[Exercise data]
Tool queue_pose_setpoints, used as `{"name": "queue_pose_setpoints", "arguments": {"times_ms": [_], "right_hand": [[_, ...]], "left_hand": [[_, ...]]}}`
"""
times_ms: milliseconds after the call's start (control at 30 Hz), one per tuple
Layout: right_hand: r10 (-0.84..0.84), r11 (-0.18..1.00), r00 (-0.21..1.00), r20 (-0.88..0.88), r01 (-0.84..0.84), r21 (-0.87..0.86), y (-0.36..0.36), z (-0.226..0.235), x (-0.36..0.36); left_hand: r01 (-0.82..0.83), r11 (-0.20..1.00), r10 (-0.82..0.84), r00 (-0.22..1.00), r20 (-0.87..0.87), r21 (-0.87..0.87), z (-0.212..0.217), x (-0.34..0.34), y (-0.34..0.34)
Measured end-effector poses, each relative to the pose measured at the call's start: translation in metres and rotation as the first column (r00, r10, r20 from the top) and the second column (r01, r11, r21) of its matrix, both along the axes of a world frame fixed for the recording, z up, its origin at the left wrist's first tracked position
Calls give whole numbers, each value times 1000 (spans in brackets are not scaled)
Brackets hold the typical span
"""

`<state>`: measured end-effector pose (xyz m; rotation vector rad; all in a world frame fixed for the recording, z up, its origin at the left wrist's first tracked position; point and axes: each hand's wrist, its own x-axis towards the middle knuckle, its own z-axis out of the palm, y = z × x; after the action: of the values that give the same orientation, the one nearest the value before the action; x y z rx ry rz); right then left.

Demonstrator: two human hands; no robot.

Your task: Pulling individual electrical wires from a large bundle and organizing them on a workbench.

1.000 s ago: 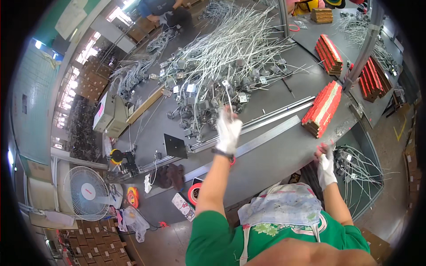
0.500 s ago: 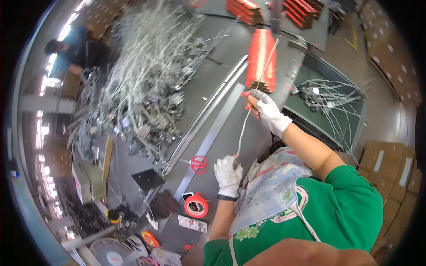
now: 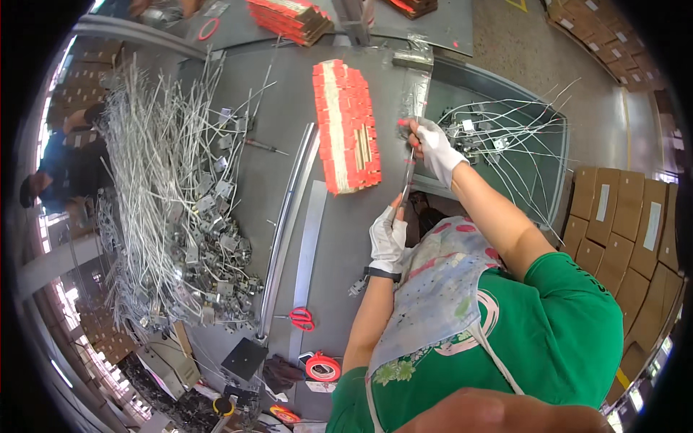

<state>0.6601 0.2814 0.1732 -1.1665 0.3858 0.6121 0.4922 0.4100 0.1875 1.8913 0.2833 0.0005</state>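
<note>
My left hand [image 3: 388,238], in a white fingerless glove, is closed with its bare fingertips pinching the lower end of a thin cable stretch [image 3: 409,173]. Higher up and to the right, my gloved right hand [image 3: 437,150] pinches the same cable near its upper end. The cable looks grey and taut between them, with a faint reddish mark. A small red bit [image 3: 402,123] shows at my right fingertips, beside a strip of clear tape [image 3: 414,92] on the table edge. Beside my left wrist lies a small metal connector [image 3: 357,287].
A stack of red-edged cardboard pieces [image 3: 345,126] lies left of my hands. Farther left are a large heap of white cables [image 3: 155,187], a metal rail [image 3: 289,227] and red scissors [image 3: 302,318]. A green-grey bin [image 3: 498,76] with several cables stands right.
My hands have come closer together, and the long white cable stretch between them is now shorter. My left hand has moved up. The view has shifted, showing the cardboard stack farther left.
</note>
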Motion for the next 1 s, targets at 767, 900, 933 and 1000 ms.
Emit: {"name": "queue_pose_setpoints", "arguments": {"times_ms": [767, 900, 933, 1000], "right_hand": [[-84, 996, 980, -180, 82, -18, -27, -19, -54], [-65, 997, 986, -151, 60, -40, -23, -20, -50], [-30, 999, 991, -131, 25, -45, -22, -15, -48], [1, 998, 995, -102, -7, -57, -22, -17, -48]], "left_hand": [[-70, 925, 57, 997, 47, 373, -26, 51, -37], [-73, 935, 49, 996, 76, 346, -28, 49, -34], [-88, 947, 60, 993, 100, 308, -31, 47, -32], [-101, 960, 68, 989, 132, 262, -32, 45, -33]]}}
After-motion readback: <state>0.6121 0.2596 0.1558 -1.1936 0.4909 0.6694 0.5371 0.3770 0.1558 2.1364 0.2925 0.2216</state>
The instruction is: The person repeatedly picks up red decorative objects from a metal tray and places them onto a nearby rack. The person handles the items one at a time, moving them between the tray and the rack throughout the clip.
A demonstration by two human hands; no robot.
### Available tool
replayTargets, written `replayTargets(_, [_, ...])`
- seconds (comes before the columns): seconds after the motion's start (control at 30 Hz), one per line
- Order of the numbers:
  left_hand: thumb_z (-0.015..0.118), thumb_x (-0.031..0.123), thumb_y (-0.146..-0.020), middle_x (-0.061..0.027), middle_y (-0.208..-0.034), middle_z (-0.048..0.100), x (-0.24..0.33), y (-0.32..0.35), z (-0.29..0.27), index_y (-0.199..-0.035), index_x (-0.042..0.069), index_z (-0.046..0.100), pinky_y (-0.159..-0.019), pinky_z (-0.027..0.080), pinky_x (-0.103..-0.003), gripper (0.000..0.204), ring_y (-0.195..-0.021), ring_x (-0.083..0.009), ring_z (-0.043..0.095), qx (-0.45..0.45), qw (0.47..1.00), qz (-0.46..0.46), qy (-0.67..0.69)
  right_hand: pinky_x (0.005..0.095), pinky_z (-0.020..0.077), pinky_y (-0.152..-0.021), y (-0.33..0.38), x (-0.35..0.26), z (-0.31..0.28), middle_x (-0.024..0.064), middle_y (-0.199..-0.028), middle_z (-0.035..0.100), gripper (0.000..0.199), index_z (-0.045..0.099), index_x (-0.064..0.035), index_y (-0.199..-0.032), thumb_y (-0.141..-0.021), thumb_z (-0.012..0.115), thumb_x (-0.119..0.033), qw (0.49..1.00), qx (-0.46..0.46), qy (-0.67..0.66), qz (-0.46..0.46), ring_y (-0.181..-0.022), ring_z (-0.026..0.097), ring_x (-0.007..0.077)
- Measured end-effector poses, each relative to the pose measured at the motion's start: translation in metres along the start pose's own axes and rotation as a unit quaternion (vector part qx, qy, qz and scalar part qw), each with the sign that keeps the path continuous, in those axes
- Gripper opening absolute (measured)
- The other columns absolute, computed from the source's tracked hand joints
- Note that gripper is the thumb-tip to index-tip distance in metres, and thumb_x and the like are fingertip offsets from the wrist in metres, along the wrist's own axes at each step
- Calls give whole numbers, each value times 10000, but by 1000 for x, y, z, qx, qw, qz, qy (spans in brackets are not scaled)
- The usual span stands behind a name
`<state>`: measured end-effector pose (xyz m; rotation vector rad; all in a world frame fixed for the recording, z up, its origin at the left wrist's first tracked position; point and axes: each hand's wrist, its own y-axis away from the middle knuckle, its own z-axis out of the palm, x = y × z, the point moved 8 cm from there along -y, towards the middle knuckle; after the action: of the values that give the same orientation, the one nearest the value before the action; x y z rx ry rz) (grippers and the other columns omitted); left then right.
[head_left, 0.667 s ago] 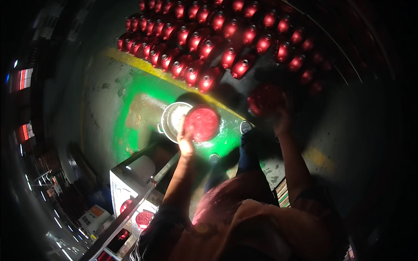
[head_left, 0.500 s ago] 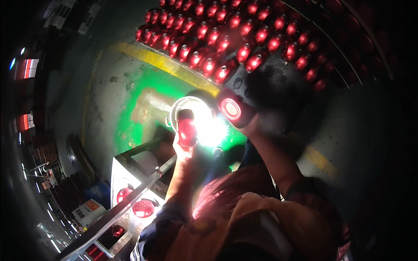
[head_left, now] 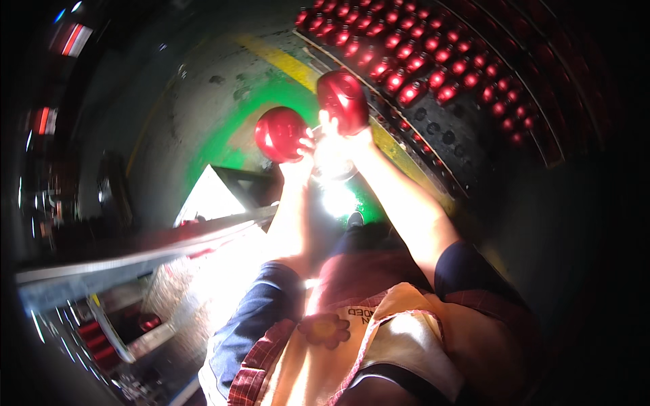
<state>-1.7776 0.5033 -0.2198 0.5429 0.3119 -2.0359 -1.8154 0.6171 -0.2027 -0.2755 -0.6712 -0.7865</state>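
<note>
In my left hand [head_left: 298, 162] is a glossy red metal cylinder [head_left: 279, 133] with a rounded body, its fingers round the side nearest me. My right hand [head_left: 352, 141] grips a second red metal cylinder [head_left: 342, 101], held slightly farther out and to the right. The two cylinders are close together but apart. Glare washes out parts of both hands. Just below and between them shines a very bright round light [head_left: 333, 159], its rim partly visible; what it belongs to is hard to make out.
Rows of similar red cylinders with small necks [head_left: 406, 51] stand at the far right beside a yellow floor line [head_left: 288, 64]. To my left are a metal rail [head_left: 135, 260] and a white, box-like frame [head_left: 210, 196]. My shoe [head_left: 355, 219] shows on the floor.
Both hands have moved farther out and closer together, each keeping its cylinder. The right cylinder has turned from showing its ringed end to showing its side. The view has shifted.
</note>
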Motion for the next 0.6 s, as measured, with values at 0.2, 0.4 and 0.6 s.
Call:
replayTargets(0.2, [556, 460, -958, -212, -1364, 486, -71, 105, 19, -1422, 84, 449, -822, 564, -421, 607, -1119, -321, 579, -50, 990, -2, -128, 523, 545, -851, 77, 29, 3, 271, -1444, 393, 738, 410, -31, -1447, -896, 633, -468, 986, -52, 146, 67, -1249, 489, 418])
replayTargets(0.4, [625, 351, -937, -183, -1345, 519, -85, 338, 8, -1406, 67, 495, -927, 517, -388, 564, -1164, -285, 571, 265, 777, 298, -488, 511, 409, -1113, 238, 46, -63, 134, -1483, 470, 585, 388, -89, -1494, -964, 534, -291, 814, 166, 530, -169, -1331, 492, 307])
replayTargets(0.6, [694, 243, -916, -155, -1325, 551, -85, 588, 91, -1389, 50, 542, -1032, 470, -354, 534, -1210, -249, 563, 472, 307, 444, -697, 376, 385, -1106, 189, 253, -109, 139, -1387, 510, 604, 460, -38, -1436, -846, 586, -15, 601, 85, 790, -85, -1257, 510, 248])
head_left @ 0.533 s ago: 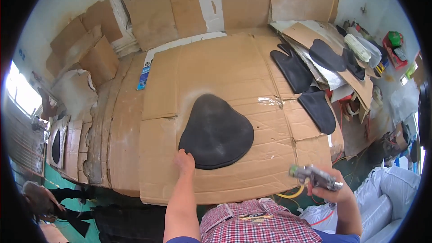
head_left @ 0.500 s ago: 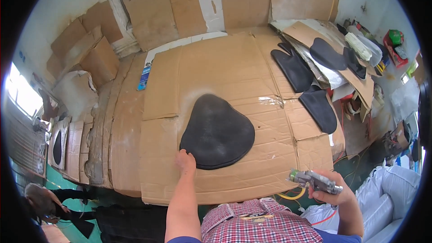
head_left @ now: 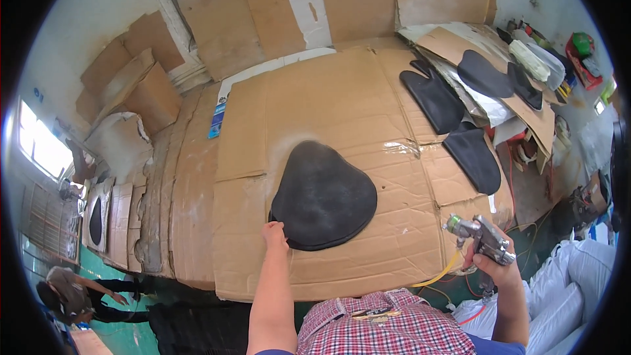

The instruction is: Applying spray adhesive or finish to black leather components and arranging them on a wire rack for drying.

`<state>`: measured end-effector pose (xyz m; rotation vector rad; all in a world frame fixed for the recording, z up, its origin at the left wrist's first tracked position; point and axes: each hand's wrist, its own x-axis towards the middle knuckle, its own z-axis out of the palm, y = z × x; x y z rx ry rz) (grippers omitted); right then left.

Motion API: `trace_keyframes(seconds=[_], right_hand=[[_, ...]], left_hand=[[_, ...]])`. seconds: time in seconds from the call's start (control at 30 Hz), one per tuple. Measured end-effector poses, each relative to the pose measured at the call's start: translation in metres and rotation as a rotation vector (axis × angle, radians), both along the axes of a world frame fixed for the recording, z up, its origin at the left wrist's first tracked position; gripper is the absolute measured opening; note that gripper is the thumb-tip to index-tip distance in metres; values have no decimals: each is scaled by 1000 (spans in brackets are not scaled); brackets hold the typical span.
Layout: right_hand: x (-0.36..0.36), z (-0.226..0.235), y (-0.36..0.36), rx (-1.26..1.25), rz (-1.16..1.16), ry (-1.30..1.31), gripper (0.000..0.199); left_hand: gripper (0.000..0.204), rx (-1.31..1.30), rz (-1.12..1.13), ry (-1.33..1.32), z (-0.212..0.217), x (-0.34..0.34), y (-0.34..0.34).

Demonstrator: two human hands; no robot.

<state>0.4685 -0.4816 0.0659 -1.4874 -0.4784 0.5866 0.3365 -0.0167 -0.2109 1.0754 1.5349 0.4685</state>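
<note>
Around the black pad (head_left: 325,196), bare cardboard sheet (head_left: 315,102) lies open on its far side and to its left, so a hand could pass there freely. To the pad's right, more dark cut pieces (head_left: 434,98) and a heap of card and foil crowd the bench edge, leaving only a strip of taped cardboard between. On the pad's near edge the left hand (head_left: 275,233) rests, and the right hand (head_left: 490,266) holds a spray gun (head_left: 476,235) off the near right corner.

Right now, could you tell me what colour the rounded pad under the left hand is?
The rounded pad is dark grey to black, plain and matte, seen in the head view.
</note>
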Motion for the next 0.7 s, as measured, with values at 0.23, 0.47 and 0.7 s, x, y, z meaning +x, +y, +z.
trace_keyframes(seconds=[0.23, 0.47, 0.7], right_hand=[[-1, -10, -22, -66, 336, 31, 59], [17, 6, -36, -161, 200, 77, 58], [43, -24, 5, -43, 47, 10, 58]], left_hand=[[49, -131, 160, -300, -7, -1, -14], [44, -114, -19, -315, 6, 3, -25], [41, -155, -82, -468, 48, 28, -24]])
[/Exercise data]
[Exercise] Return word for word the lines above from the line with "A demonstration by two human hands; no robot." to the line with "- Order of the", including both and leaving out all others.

[Response]
A demonstration by two human hands; no robot.
### Available tool
replayTargets, written `replayTargets(_, [_, ...])`
- seconds (comes before the columns): seconds after the motion's start (control at 30 Hz), one per line
- Order of the numbers:

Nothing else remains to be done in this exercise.